The URL Initialization Trap: Debugging a Simple Mistake That Cost Hours
Check the initializer twice
We all have those days when a simple task turns into an unexpected debugging marathon. Last week, I wasn’t feeling great and lost focus while working on something that should have taken just a few minutes—adding an external URL view in SwiftUI. Sounds simple, right? Well, what followed was hours of frustration and confusion. Here’s what happened.
The Unexpected WKWebView Error
I had a wrapper around WKWebView
that accepted a URL
. But when I ran the code in the iOS Simulator, I was greeted with this error:
WKWebView Could not create a sandbox extension for '/'
At first, this didn’t make sense.

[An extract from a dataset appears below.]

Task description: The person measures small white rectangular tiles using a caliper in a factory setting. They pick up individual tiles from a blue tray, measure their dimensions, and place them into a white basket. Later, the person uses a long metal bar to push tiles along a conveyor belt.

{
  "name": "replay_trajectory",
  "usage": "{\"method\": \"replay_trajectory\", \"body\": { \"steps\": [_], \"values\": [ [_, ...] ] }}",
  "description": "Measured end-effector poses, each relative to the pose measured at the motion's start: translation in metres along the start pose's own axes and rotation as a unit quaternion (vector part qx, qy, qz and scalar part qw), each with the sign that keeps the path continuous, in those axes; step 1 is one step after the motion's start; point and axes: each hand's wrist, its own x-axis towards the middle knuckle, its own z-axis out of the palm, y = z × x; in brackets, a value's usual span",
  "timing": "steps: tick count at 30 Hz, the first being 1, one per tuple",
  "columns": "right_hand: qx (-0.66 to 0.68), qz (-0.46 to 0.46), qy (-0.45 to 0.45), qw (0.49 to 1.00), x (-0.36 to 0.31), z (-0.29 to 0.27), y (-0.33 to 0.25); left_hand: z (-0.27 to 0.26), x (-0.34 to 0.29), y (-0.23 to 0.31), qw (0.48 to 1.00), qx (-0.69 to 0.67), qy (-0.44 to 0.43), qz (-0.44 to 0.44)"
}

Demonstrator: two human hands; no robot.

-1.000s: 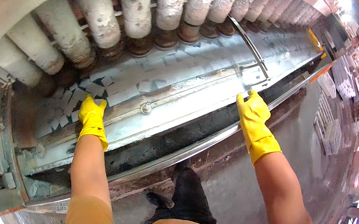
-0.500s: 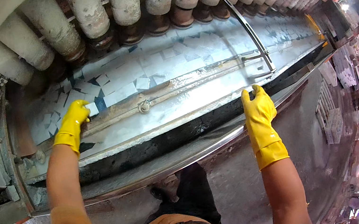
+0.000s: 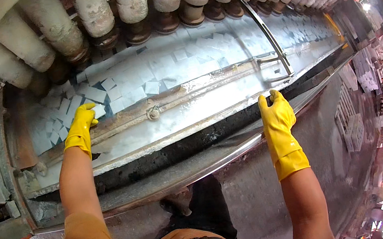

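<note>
My left hand point(image 3: 82, 127), in a yellow rubber glove, pinches a small white tile point(image 3: 99, 110) at the left part of a wet, pale bed. Around it, many flat white and grey tile pieces point(image 3: 117, 89) lie on the bed at mixed angles, some with dark gaps between them. My right hand point(image 3: 277, 117), gloved the same way, hangs over the bed's front edge point(image 3: 192, 125). Its thumb and fingers are apart with nothing between them. Just beyond those fingertips is the near end of a dark metal bar point(image 3: 269, 39) that crosses the bed.
Along the far side stands a row of thick, crusted cylinders point(image 3: 132, 2). A long rail point(image 3: 182, 94) with a round knob point(image 3: 153, 113) runs lengthwise over the bed. A dark gutter and metal rim point(image 3: 219, 161) lie nearer me. White crates point(image 3: 354, 132) stand on the floor at right.
My left hand and forearm have shifted slightly to the right, the small white tile still in the fingers. My right hand has barely moved.
</note>
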Motion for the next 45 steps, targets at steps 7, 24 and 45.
{"method": "replay_trajectory", "body": {
  "steps": [7,24,45],
  "values": [
    [-0.009,0.007,-0.001,1.0,-0.001,-0.003,0.0,0.008,0.003,-0.01,0.995,-0.021,0.093,0.014],
    [-0.015,0.017,0.003,1.0,0.0,-0.003,0.006,0.014,-0.017,-0.012,0.994,-0.082,0.048,0.045],
    [-0.005,0.0,0.003,1.0,0.014,-0.017,-0.034,-0.042,-0.016,0.005,0.959,0.283,-0.008,0.016]
  ]
}}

Why would WKWebView
fail to load a perfectly valid URL? Just to isolate the issue, I switched to using SFSafariViewController
, thinking it would handle the URL differently.
A Different Error in SFSafariViewController
Instead of the sandbox error, I now saw:
The specified URL has an unsupported scheme. Only HTTP and HTTPS URLs are supported.

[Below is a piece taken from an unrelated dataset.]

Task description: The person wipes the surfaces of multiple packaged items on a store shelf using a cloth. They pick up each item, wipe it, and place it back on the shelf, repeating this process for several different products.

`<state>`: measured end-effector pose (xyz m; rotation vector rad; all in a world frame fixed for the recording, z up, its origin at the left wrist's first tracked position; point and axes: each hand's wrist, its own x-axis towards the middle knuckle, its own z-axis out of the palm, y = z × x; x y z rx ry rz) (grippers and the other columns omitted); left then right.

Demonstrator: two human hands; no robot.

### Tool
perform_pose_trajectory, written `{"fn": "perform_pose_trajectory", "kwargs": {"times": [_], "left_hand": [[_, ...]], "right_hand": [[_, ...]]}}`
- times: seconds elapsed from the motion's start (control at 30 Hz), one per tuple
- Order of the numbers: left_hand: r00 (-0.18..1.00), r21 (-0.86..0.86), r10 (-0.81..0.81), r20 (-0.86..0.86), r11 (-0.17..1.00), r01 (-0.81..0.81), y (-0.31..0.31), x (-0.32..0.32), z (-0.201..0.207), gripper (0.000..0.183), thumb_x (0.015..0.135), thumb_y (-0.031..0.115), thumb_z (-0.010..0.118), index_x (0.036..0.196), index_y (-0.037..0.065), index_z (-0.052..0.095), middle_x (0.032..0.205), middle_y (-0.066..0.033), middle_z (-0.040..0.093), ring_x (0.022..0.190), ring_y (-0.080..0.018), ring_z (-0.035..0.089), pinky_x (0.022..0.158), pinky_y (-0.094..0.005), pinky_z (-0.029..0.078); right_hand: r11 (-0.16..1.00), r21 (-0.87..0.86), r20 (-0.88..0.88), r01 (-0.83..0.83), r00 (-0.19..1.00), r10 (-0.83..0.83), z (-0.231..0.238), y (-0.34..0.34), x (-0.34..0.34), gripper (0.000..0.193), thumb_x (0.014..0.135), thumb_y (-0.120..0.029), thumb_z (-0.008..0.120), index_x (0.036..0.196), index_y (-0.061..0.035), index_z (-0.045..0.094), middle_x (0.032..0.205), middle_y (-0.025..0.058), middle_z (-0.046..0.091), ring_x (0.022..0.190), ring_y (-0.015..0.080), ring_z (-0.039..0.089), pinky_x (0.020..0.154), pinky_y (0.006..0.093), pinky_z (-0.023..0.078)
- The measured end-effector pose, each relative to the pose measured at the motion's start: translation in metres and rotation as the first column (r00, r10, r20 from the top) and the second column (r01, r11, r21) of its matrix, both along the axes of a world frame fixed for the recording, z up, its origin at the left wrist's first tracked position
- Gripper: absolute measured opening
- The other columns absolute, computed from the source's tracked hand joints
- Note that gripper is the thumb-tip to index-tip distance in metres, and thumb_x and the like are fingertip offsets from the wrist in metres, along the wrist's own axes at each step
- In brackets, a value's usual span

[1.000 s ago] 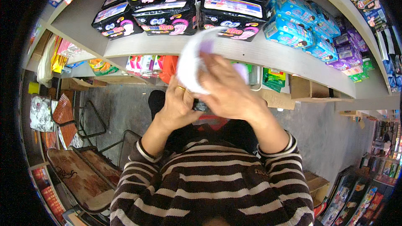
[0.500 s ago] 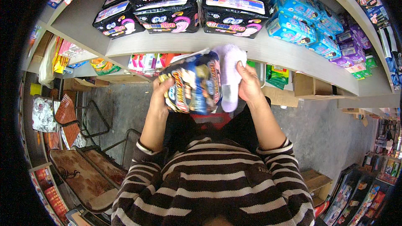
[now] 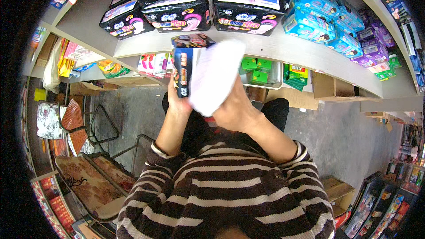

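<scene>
My left hand [image 3: 178,102] is closed round the lower end of a dark blue, box-shaped package [image 3: 183,73] with colourful print, held upright before the shelf edge. Against the package's right side lies a pale lavender, fluffy duster or cloth [image 3: 218,76], blurred by motion. It hides most of that side. My right hand [image 3: 238,110] grips the duster from behind, with its back turned to me and its fingers mostly hidden.
On the shelf [image 3: 265,45] stand black sanitary pad packs [image 3: 177,20], blue packs [image 3: 310,24] and purple packs [image 3: 376,44]. Below are small green boxes [image 3: 259,71] in a tray and a cardboard box [image 3: 332,86]. A folding chair [image 3: 88,186] stands at left.
The package has turned to show a narrow side and its top. My right hand has swung left and brought the duster against the package.
</scene>
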<state>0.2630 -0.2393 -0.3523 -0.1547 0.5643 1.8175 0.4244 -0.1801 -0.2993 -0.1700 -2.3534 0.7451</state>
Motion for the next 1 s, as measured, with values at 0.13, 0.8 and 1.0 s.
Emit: {"fn": "perform_pose_trajectory", "kwargs": {"times": [0.13,0.8,1.0], "left_hand": [[0.984,0.678,-0.042,-0.171,0.720,0.149,0.010,0.033,0.001,0.058,0.092,0.050,0.036,0.137,0.013,0.034,0.141,-0.0075,0.036,0.129,-0.0270,0.034,0.108,-0.0447,0.026],[0.741,0.099,0.218,-0.635,0.974,-0.202,-0.004,-0.012,0.034,0.048,0.089,0.031,0.057,0.121,-0.003,0.045,0.113,-0.0136,0.057,0.098,-0.0216,0.060,0.081,-0.0351,0.052],[0.015,0.082,0.084,-0.996,0.990,-0.119,-0.023,-0.001,0.050,0.051,0.087,0.019,0.058,0.126,-0.007,0.039,0.108,-0.0119,0.057,0.093,-0.0148,0.055,0.082,-0.0281,0.045]], "right_hand": [[0.865,0.493,0.071,0.091,0.987,-0.144,0.024,0.006,-0.015,0.037,0.087,-0.026,0.041,0.121,-0.0208,0.056,0.126,0.0247,0.042,0.125,0.0439,0.027,0.094,0.0643,0.022],[0.222,-0.915,-0.383,-0.336,0.897,-0.222,-0.026,0.005,-0.021,0.043,0.089,-0.024,0.059,0.121,0.0006,0.045,0.106,0.0055,0.058,0.101,0.0156,0.054,0.089,0.0305,0.041],[0.193,-0.968,-0.188,-0.161,0.974,-0.130,-0.021,0.033,-0.010,0.040,0.078,-0.017,0.071,0.109,-0.0001,0.052,0.095,0.0082,0.062,0.078,0.0165,0.061,0.068,0.0302,0.052]]}}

Wait… what? My URL did have https
, so what was going on?
The Debugging Journey
I started investigating the URL itself:
po url
To my surprise, it printed a file URL:
file:///
I then checked the scheme:
print(url.scheme)
And sure enough, it was file://
instead of https://
.
The Culprit: Deprecated URL Initialization
After digging further, I realized my mistake—I had used the wrong initializer for URL
. Instead of the standard:
let url = URL(string: "https://example.com")
I had mistakenly used the deprecated initializer:
let url = URL("https://example.com") // Deprecated!

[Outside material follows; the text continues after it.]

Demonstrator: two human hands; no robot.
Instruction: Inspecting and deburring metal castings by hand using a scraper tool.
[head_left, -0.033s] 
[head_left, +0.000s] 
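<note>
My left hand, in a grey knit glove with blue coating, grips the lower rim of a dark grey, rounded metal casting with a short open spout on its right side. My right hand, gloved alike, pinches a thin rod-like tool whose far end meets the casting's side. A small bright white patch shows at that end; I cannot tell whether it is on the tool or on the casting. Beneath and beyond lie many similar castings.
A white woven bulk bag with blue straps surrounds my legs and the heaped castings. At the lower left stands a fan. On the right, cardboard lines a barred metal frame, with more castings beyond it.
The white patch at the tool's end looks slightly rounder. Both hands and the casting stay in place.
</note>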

This initializer is meant for file paths, not web URLs. Since the string didn’t point to a real file, it defaulted to file:///
, causing all the confusion.
Lessons Learned
1. Be mindful of deprecated initializers. URL(_:)
is meant for file paths, not general URLs. Always use URL(string:_)
for web addresses.
2. Simulator errors can be misleading
3. Double-check your URL scheme. If something doesn’t load, print(url.scheme)
early in debugging.
This was one of those bugs that, in hindsight, seems obvious—but at the moment, it was incredibly frustrating. Hopefully, this helps others avoid the same mistake!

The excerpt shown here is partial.